上図は球種別のヒートマップで、色が濃い所が投球数が多いことを表しています。

全体的に高めが少なく、ボール率が高いです。

対右打者のツーシーム、対左打者のカットボールは真ん中付近に集まっており、これが成績悪化の一因だと考えられます。

やきゅまる
リリースが低いから、ストレートはもっと高めに投げた方が良さそう

コースに投げられれば打たれない

タイラー・チャットウッド投手のコース別成績(MLB2020-2021年)

当たり前ですが、真ん中付近が打たれています。

対右打者にはアウトローとインハイ対左打者にはアウトハイとインローに投げられれば打たれていません。

やきゅまる
やっぱり課題は制球力だね

ストレートと曲がり球の軌道が似ている

タイラー・チャットウッド投手の軌道(MLB2021年)

ストレートとカットボールとカーブの軌道が似ています

このことから、もう少しストレートを高めに集められるとカットボールとカーブも活きてきそうです。

まとめ

タイラー・チャットウッド投手の総評
まとめ

①主に先発、2019年と2021年はリリーフ
②2018年と2021年は与四死球がかなり多い
③持ち球は5球種
④2020年からツーシームとカットボールが増加
⑤リリースポイントが約15cm体に近く、約10cm低く、球持ちが約10cm悪い
⑥被本塁打が少ないグラウンドボーラー
⑦対左打者×
⑧対ピンチ×
⑨変化球の成績が優秀
⑩平均球速154.1km/h、2387回転
⑪ツーシームはシュート
⑫カットボールは縦変化が大きい
⑬チェンジアップが6月20日からはスプリット?
⑭カーブが8月18日からは横スライダー?

今回は「【ソフトバンク】2022年新外国人タイラー・チャットウッド投手の投球分析」を紹介しました。

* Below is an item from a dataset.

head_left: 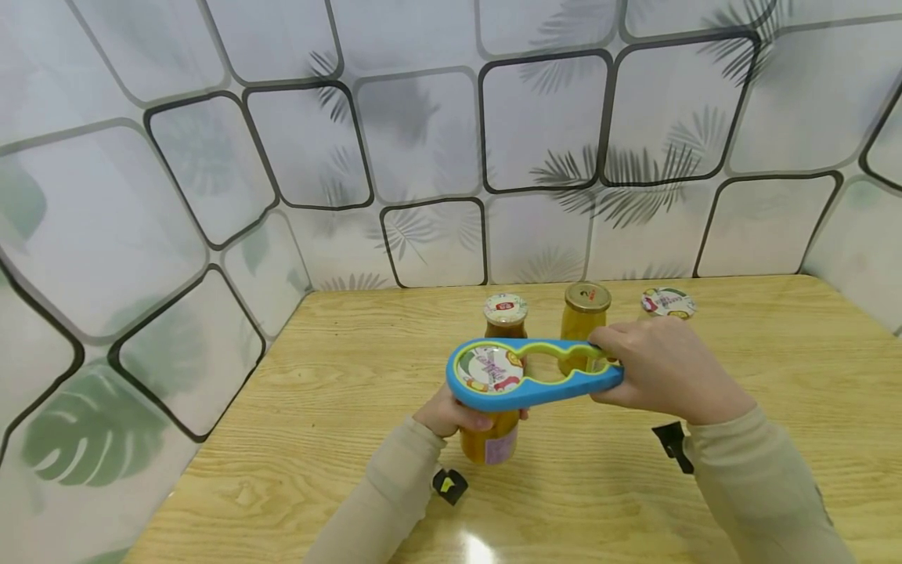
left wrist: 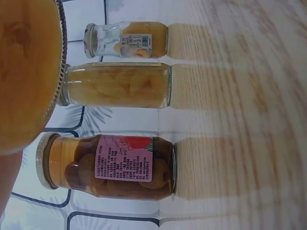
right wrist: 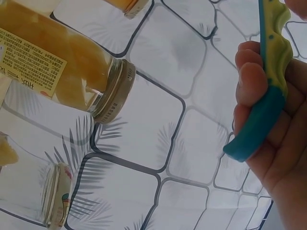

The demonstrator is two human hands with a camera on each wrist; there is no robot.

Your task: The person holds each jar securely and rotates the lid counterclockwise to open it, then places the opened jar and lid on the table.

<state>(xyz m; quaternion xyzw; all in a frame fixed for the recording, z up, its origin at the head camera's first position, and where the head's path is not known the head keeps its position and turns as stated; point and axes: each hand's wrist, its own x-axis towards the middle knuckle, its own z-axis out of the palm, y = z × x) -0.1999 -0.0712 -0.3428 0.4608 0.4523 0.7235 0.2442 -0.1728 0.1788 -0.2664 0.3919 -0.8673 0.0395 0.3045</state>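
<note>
My left hand [head_left: 447,413] grips a glass jar [head_left: 479,446] of orange-yellow fruit with a pink label, fingers and thumb around its body. In the left wrist view the jar's round base [left wrist: 26,76] shows up close, raised off the table. A blue jar opener [head_left: 564,387] with a yellow-green wavy inner edge lies flat around the jar's printed lid [head_left: 491,368], its largest opening over it. At the opener's narrow end my right hand [head_left: 665,368] holds the handle; the right wrist view shows curled fingers [right wrist: 253,84] around the teal end [right wrist: 261,127].
Behind the hands stand three more jars: a dark-fruit jar [left wrist: 124,165] with a pink label, a tall yellow-fruit jar [left wrist: 117,86] with a gold lid, and a partly filled jar [left wrist: 144,40] with a printed lid. The wooden table [head_left: 338,376] meets a patterned wall covering [head_left: 423,141].
</note>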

2018年までは先発でしたが、2019年と2021年はリリーフに転向したメジャー経験豊富な投手です。MLB通算で防御率4.45被打率.264とまずまずの成績を残しています。

2018年と2021年は与四死球が非常に多く2018年はMLB最多の与四死球を投げたことで「荒れ球」で有名です。しかし、それ以外の年は与四死球率はそこまで高くないです。一方、奪三振率は近年上昇傾向です。

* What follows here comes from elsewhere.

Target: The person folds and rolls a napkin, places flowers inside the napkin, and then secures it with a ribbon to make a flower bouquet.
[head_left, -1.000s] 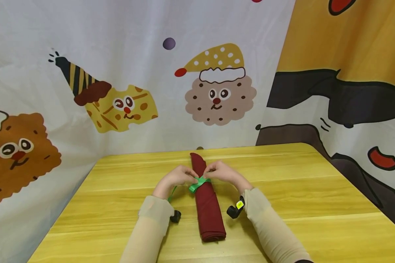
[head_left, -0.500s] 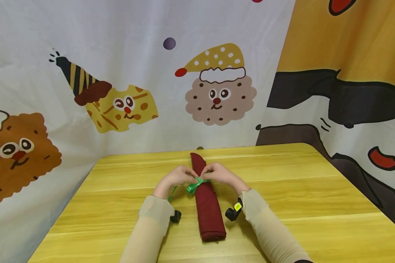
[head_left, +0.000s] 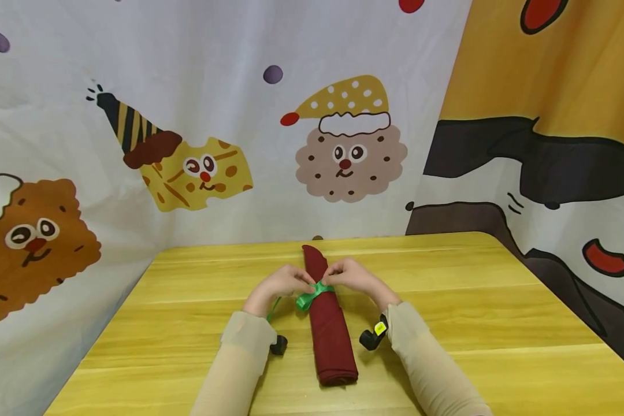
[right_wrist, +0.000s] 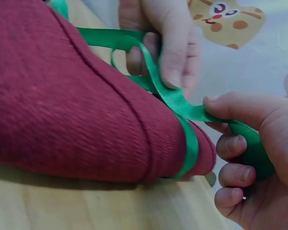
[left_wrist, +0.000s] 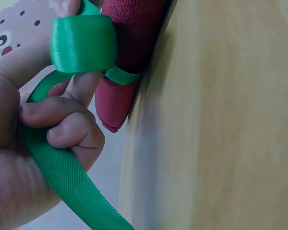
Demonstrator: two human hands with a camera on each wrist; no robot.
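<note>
A dark red rolled cloth [head_left: 333,341] lies lengthwise on the table, pointing away from me. Green satin ribbon [head_left: 305,301] goes round its far half and forms a loop at the roll's left side. My left hand [head_left: 282,283] pinches the ribbon by that loop; in the left wrist view a long tail [left_wrist: 72,177] runs across its curled fingers. From the other side, my right hand [head_left: 355,276] pinches another length of ribbon between thumb and forefinger. The right wrist view shows the ribbon crossing over itself on the roll between both hands. How the knot is made cannot be told.
The wooden table [head_left: 478,323] spreads on both sides of the roll. Behind it hangs a white curtain [head_left: 229,69] with cartoon prints. Small black wrist cameras jut inward from both sleeves, near the roll.
The green loop first slid out to the left and grew rounder. My right hand shifted slightly left, then back right, still pinching ribbon. The head view has tilted a little upward.
</note>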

持ち球はストレートツーシームカットボールチェンジアップカーブ5球種です。2020年からツーシームカットボールが増加して、ストレートの割合が8%まで減少しています。

ストレート平均球速154.1km/h2387回転真っスラタイプですが、変化量が不安定でホップ成分が少ないことが多いボールです。

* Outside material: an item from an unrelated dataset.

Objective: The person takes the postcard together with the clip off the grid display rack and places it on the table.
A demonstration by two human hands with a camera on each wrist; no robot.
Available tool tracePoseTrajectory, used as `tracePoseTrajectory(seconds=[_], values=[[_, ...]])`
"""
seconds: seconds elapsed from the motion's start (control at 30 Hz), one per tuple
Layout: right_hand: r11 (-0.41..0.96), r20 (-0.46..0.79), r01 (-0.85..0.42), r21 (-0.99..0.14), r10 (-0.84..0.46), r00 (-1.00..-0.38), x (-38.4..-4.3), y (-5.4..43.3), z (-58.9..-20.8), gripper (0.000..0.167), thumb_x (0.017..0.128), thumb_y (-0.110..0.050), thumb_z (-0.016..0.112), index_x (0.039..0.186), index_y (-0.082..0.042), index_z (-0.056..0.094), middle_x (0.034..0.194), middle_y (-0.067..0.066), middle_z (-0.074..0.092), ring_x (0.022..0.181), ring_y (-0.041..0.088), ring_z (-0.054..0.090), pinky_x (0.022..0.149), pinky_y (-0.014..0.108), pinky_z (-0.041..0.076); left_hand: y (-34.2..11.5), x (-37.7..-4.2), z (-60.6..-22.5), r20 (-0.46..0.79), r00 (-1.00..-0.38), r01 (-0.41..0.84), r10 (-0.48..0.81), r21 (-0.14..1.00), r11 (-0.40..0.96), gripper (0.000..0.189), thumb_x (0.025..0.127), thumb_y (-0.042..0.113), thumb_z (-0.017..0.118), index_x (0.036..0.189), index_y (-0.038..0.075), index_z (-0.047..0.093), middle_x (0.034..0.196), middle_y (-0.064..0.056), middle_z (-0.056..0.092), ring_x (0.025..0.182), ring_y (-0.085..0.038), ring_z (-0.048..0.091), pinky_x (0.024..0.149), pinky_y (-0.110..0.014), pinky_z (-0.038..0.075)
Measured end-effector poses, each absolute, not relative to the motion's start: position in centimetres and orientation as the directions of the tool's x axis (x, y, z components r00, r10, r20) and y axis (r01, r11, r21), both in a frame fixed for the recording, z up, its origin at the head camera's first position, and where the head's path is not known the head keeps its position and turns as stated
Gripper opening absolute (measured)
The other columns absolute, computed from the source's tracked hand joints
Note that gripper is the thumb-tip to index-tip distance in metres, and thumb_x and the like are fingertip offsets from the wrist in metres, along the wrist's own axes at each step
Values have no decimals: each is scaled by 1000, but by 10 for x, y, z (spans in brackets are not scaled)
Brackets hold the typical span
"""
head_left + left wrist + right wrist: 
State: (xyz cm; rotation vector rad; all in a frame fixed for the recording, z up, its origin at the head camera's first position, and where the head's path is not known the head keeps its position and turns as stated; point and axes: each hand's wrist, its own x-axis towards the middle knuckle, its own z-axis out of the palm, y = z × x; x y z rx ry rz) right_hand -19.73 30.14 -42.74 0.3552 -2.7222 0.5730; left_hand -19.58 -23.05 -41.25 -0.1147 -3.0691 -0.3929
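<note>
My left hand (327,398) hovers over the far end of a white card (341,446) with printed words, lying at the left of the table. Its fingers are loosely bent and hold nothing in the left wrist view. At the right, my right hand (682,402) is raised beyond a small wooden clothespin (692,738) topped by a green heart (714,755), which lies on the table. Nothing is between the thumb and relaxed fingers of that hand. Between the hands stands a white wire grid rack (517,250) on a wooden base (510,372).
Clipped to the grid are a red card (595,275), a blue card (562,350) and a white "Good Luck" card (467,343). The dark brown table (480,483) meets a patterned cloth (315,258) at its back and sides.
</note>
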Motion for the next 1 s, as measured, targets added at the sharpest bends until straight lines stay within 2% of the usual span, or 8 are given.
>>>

ツーシームはMLB平均よりホップ成分が約5cm多いシュートのようなボールで、対左打者に有効です。

カットボールはMLB平均よりホップ成分が約20cm少なく、縦に大きく沈むボールで、対右打者に有効です。

チェンジアップは6月20日まではMLB平均くらいの変化量でしたが、6月20日からは回転数が少なくなって、シュート成分が少なく、落差の大きいスプリットです。

カーブは8月18日まではMLB平均よりもドロップ成分が大きい縦に落ちるカーブでしたが、8月18日からは横変化量が大きいスライダーのようなボールです。

平均球速が速くて、回転数が多く、変化球の成績が優秀な被本塁打が少ないグラウンドボーラーなので、日本のボールが合って、課題の制球力が改善されるとかなりの活躍が期待出来ます。